● Task instructions
I'd like every line in the following listing that holds "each" copied.

┌──

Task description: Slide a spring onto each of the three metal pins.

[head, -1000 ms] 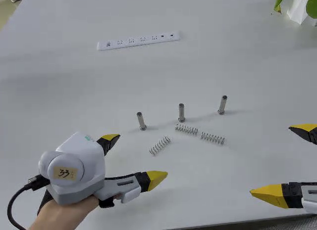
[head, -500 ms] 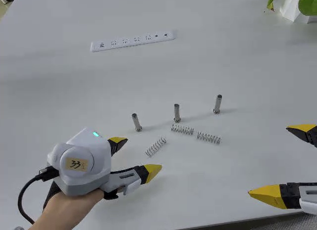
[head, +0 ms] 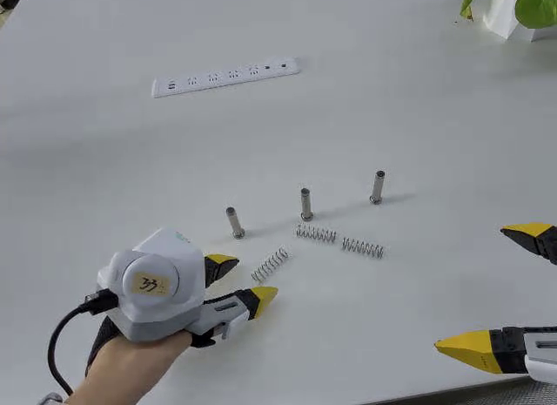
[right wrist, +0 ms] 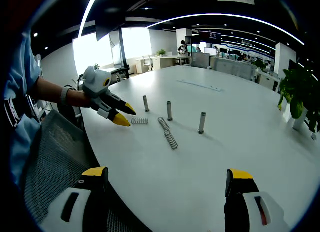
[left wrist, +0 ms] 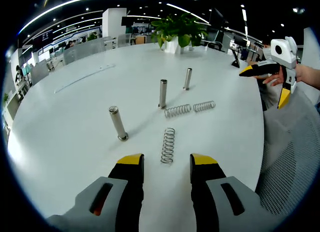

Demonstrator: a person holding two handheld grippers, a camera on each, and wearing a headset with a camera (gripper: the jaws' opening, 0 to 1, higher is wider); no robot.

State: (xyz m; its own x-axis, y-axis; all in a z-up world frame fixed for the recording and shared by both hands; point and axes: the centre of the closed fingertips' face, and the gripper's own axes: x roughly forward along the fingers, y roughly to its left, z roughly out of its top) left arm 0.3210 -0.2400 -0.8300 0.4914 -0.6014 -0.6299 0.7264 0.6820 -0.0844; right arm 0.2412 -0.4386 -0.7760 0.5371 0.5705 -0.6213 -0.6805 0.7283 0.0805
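Yellow-tipped left gripper (left wrist: 166,160), jaws spread, hovers just short of the nearest loose steel coil spring (left wrist: 168,145), an upright steel pin (left wrist: 118,123) near it; first pick-up likely next: straddle, pinch; right gripper (right wrist: 167,173) spread, well apart.

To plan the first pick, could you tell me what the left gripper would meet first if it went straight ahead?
Likely the nearest spring, just ahead of the left gripper, in line with its open jaws.

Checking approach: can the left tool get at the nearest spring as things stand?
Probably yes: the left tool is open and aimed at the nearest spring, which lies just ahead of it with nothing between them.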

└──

● Expected answer
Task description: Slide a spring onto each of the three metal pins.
Demonstrator: a person holding two handheld grippers, a camera on each, and wearing a headset with a camera (gripper: the jaws' opening, 0 to 1, higher is wider); no robot.

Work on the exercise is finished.